Spock’s acceptance and “faith” in a universe of change is contrasted strongly in the film with Kirk’s stubborn refusal to brace change.  The good Captain admits in the film that he is “terrified” of change, of a world with “no neutral zone,” where the Klingons are allies. It is almost easier, like Chang, to believe in the concept of “no peace in our time” than to accept the possibility of something new…and unknown.

Importantly, Gorkon is also an example of Spock’s approach.  He begs Kirk, on his death bed, not to let matters “end this way.”  Again, it’s clear from the screenplay’s obsessive language about endings that a chapter of history is closing and the future is up for grabs.

When such “death” or “ending” centric dialogue is coupled with visuals such as a doppelganger of Kirk being disintegrated (on Rura Penthe), one begins to detect how deeply this Star Trek movie treads into the territory of “the future.”  Spock even asks, at one point, if both he and Kirk have grown “so old, so inflexible” that they have “outlived their usefulness.”

His comment is a wonderfully wry one, reminding us that these beloved characters are people, not flawless Demi-Gods.  They make mistakes, they stumble, and they don’t always do the right thing.  It’s the most human portrayal — apologies to Mr. Spock — of the characters in any of the feature films.

And that humanity even extends to expressions of prejudice, as The Undiscovered Country ably notes.

In addition to Cartwright’s description of the Klingons as alien trash, Kirk terms them “animals,” and admonishes Spock to “let them die.”  Chekov quips “Guess who’s coming to dinner,” a direct reference to director Stanley Kramer’s 1967 film about race relations in America. 

In the same vein, Scotty argues that Klingons “don’t place the same value on life as we do,” creating a separate category for his enemies. 

These are repellent remarks, and yet they make a powerful point. Even heroic characters such as Kirk, Chekov and Scotty boast a blind spot when it comes to their opinion of “an enemy. ” Can you truly begrudge Kirk his prejudice towards the Klingons, given his personal loss? 

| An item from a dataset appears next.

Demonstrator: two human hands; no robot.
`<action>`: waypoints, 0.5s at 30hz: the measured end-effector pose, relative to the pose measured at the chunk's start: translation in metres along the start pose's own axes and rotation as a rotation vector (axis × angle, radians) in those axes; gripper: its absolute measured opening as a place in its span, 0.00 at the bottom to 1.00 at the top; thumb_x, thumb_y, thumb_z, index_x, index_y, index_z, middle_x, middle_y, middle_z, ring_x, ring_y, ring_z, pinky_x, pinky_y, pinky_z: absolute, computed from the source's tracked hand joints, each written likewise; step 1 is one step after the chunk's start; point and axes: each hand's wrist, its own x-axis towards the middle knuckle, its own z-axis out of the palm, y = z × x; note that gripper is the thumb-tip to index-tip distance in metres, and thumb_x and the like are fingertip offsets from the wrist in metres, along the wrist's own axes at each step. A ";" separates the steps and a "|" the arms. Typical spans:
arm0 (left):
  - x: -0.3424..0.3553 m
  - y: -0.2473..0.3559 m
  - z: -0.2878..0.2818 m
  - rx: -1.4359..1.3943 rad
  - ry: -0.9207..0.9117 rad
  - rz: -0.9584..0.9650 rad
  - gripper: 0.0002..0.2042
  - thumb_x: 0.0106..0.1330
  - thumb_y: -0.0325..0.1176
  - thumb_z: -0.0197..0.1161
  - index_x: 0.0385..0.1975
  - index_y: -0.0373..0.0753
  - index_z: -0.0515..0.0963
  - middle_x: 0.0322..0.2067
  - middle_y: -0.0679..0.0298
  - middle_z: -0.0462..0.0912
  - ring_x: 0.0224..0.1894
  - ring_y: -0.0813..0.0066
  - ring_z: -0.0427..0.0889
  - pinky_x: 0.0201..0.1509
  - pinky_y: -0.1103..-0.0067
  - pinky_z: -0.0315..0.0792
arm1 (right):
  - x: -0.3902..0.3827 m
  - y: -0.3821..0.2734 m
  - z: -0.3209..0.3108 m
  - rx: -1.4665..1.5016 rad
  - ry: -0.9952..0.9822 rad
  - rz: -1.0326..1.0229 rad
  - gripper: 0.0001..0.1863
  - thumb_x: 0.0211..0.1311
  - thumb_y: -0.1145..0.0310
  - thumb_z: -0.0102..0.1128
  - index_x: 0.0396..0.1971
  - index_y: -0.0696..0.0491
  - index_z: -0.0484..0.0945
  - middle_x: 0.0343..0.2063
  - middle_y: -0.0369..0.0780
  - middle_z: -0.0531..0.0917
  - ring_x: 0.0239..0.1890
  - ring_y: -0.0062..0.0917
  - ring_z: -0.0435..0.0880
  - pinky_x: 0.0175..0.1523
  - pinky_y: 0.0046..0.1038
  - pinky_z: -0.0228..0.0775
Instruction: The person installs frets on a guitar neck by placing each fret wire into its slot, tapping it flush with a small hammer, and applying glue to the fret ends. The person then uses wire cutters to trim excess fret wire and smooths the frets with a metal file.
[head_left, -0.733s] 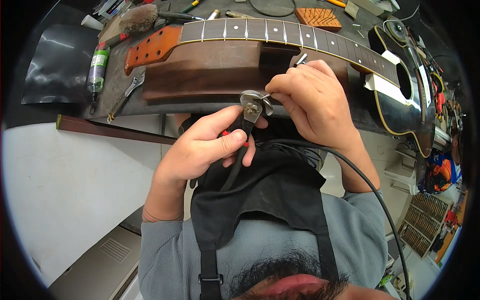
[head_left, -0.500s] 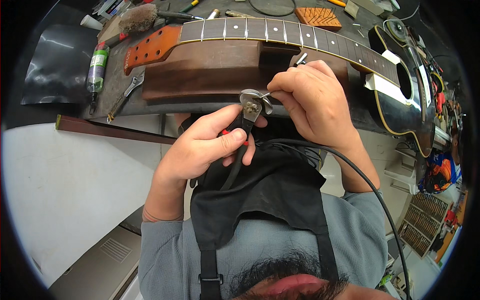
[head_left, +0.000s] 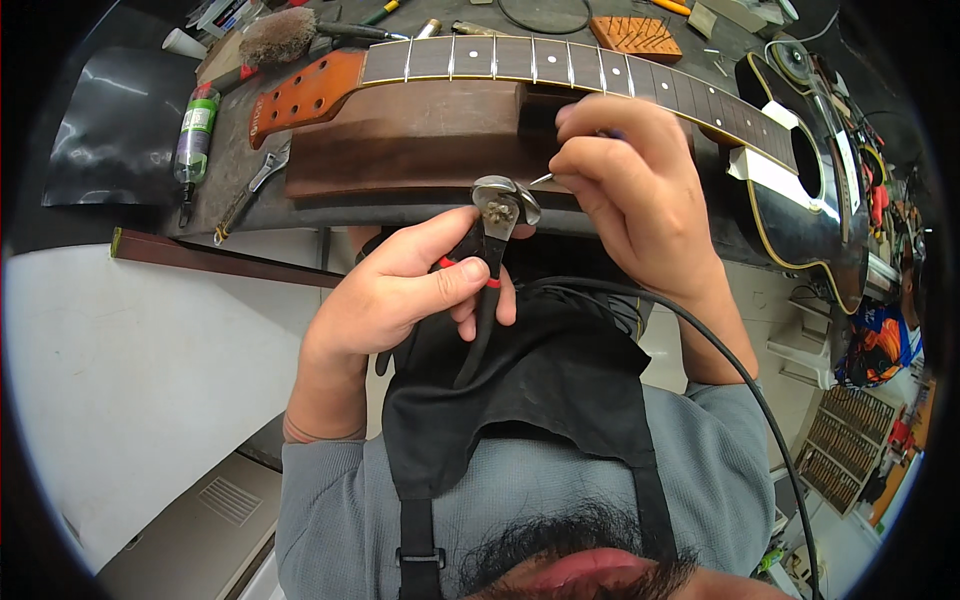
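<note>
My left hand (head_left: 405, 290) is closed round a pair of end-cutting pliers (head_left: 494, 215) with black handles and red bands. Their rounded steel jaws point up, just off the near edge of the bench. To the right, my right hand (head_left: 640, 185) pinches a slim metal piece (head_left: 541, 180); its pointed tip shows beside the jaws, while my fingers hide most of it. Beyond both hands lies a guitar neck (head_left: 500, 57) with an orange headstock (head_left: 305, 95). Silver frets cross part of its dark fingerboard. A brown wooden block (head_left: 400, 145) is under the neck.
The black guitar body (head_left: 790, 215) with pale tape is at right. A green-labelled bottle (head_left: 197, 135), an adjustable wrench (head_left: 255, 190) and a brush (head_left: 277, 38) lie left. A wooden pin block (head_left: 637, 37) stands behind the neck. A black cable (head_left: 715, 340) crosses beside my right arm.
My right hand has tilted and drawn slightly right, taking the tip of the slim metal piece away from the jaws. The pliers have shifted slightly in my left hand.
</note>
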 end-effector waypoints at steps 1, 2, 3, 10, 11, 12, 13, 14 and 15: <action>-0.001 0.002 0.000 -0.006 -0.003 -0.002 0.30 0.78 0.39 0.60 0.73 0.24 0.69 0.40 0.50 0.88 0.35 0.75 0.85 0.36 0.83 0.78 | 0.000 0.000 -0.003 0.066 0.025 0.059 0.12 0.64 0.76 0.72 0.46 0.54 0.81 0.38 0.38 0.82 0.39 0.30 0.81 0.48 0.32 0.73; -0.001 0.004 0.001 -0.013 -0.005 -0.004 0.30 0.77 0.39 0.61 0.73 0.24 0.69 0.39 0.49 0.88 0.35 0.75 0.86 0.37 0.83 0.79 | -0.001 0.000 -0.005 0.135 0.055 0.118 0.10 0.69 0.76 0.70 0.47 0.55 0.81 0.40 0.38 0.83 0.40 0.28 0.81 0.49 0.29 0.73; -0.002 0.006 0.003 -0.022 0.000 -0.001 0.31 0.77 0.39 0.61 0.73 0.23 0.69 0.39 0.49 0.88 0.35 0.74 0.86 0.37 0.82 0.79 | -0.002 0.000 -0.008 0.206 0.089 0.175 0.09 0.73 0.76 0.69 0.48 0.56 0.80 0.42 0.39 0.83 0.41 0.25 0.80 0.49 0.26 0.73; 0.001 0.008 0.010 -0.047 0.004 0.026 0.31 0.77 0.39 0.62 0.71 0.21 0.70 0.40 0.48 0.88 0.36 0.71 0.88 0.35 0.82 0.81 | -0.023 0.004 0.013 1.245 0.143 0.524 0.08 0.85 0.70 0.59 0.54 0.59 0.76 0.45 0.43 0.87 0.46 0.21 0.89 0.56 0.29 0.84; 0.001 0.009 0.011 -0.052 0.000 0.027 0.31 0.77 0.39 0.62 0.71 0.21 0.70 0.41 0.48 0.88 0.37 0.71 0.88 0.35 0.81 0.81 | -0.024 0.003 0.014 1.235 0.134 0.523 0.09 0.85 0.70 0.59 0.54 0.59 0.76 0.45 0.43 0.87 0.47 0.21 0.89 0.56 0.29 0.84; 0.001 0.009 0.012 -0.059 0.000 0.028 0.31 0.77 0.40 0.62 0.71 0.21 0.70 0.40 0.48 0.88 0.36 0.71 0.88 0.35 0.82 0.81 | -0.025 0.003 0.015 1.225 0.126 0.522 0.09 0.84 0.70 0.59 0.54 0.59 0.76 0.46 0.43 0.88 0.47 0.22 0.89 0.56 0.29 0.84; 0.002 0.009 0.014 -0.066 -0.002 0.029 0.31 0.77 0.40 0.62 0.71 0.21 0.70 0.39 0.49 0.88 0.35 0.72 0.88 0.35 0.82 0.80 | -0.025 0.002 0.016 1.214 0.119 0.521 0.09 0.84 0.70 0.60 0.54 0.59 0.76 0.46 0.43 0.88 0.48 0.22 0.89 0.56 0.29 0.84; 0.002 0.010 0.014 -0.069 -0.014 0.027 0.31 0.77 0.40 0.62 0.71 0.21 0.70 0.39 0.49 0.88 0.34 0.72 0.87 0.35 0.82 0.80 | -0.025 0.002 0.017 1.204 0.107 0.506 0.09 0.84 0.70 0.59 0.54 0.59 0.76 0.46 0.43 0.88 0.48 0.22 0.89 0.57 0.30 0.84; 0.002 0.011 0.014 -0.071 -0.025 0.025 0.31 0.77 0.41 0.62 0.71 0.22 0.71 0.38 0.49 0.88 0.34 0.73 0.87 0.35 0.82 0.80 | -0.026 0.001 0.017 1.194 0.096 0.491 0.09 0.84 0.71 0.59 0.55 0.60 0.76 0.46 0.43 0.88 0.49 0.23 0.89 0.57 0.30 0.85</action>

We might not like or laud Kirk’s attitude, but nor can we deny that it certainly makes sense from his perspective, and knowing his history.  The crew of the Enterprise has spent a lifetime battling the Klingons tooth-and-nail (and phasers and photons) and now, in a heartbeat, that life is over, and the Klingons are supposed to be friends and allies.  What does that sudden change do to their life’s work, to their legacy?

As Kirk notes disapprovingly of his own behavior near film’s end, he “got used to” the idea of hating Klingons.  It’s easy to fall into a bad pattern like that, especially when you’re unhappy.  And that, in some way, is how prejudice is born.

And this is one reason why I so much admire the original Star Trek, and this particular film.  The filmmakers have permitted the beloved franchise characters their own individual, politically incorrect viewpoints.  Why?  So Kirk and the others can learn through experience that their perceptions are dead wrong.  The Klingons are proud and can continue “being proud.”  And they can do so without being the villains or “alien trash” of the galaxy. 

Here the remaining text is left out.